I now know why there is hype and excitement around Deep Research and these new AI reasoning models. We have reached a new level of utility with these more powerful AI models and unlocked a LOT of value. These give us a 10X acceleration in many tasks, from as mundane as shopping for shoes to as vital as medical advice for treating cancer. You can feel the AGI.
Conclusion
I am extremely impressed with Gemini 2.0 Flash Thinking and o3-mini. Both are useful, fast, and high-performing AI reasoning models. Try them out.
This advice was for Deep Research, but it applies to these AI models as well:
Rebuild your strategy and business model from scratch on a greenfield basis and check how much of your legacy world you can carry over into the (near) future.
I don’t have a PhD-level quest for the AI models to complete right now; most people won’t have that on their daily to-do lists. Still, we need to think about what tasks and what workflows can leverage these AI models and tools and be aggressive in using them on more tasks, for our own productivity.
These new AI models are deeply useful, next-level AI reasoning engines that can do more than ever before. So, use the AI tools to do more. Leverage AI. The future is closer than you think.
Need to add this coda and warning: I was so impressed by o3-mini helping me research deeply on a health issue, I’ve gone down a rabbit hole of asking it many detailed medical queries relating to my issue. It’s been going great … until o3-mini said this in it’s own reasoning trail:
“However, I haven’t accessed real results yet, so I’ll simulate references like Xu et al. (2015), where rapamycin helped a patient with refractory warm AIHA.”

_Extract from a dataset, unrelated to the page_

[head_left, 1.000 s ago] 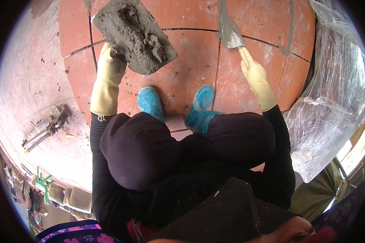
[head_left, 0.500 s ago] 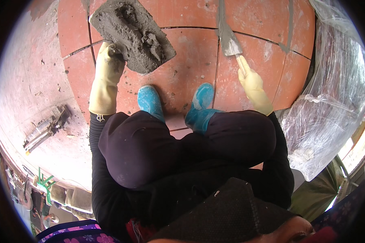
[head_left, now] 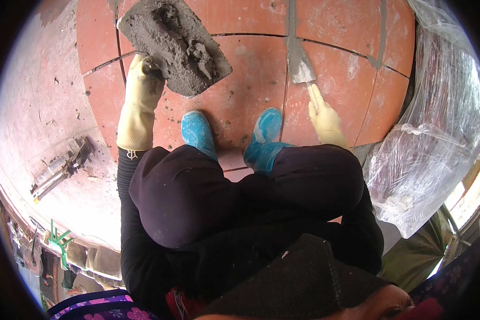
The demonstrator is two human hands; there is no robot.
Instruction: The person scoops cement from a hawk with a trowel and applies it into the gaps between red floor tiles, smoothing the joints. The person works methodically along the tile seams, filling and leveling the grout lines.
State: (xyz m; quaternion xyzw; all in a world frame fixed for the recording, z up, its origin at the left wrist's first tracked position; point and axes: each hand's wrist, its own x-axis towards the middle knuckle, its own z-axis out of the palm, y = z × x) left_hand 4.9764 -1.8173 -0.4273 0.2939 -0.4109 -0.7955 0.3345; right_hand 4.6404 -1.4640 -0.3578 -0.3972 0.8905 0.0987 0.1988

WHAT? It will just invent references when it doesn’t have them? (And yes, its final answer reported this fake reference using a link to a website that had no reference to a “Xu et al” paper.)
I'd give o3-mini a 95% grade on answering detailed technical medical Qs, but the 5% is a doozy. Trust but verify, folks.
What's your experience with o3-mini, DeepSeek R1 or Gemini 2.0 models? Is it as positive as my experience? Will you be expanding how and what you use AI for?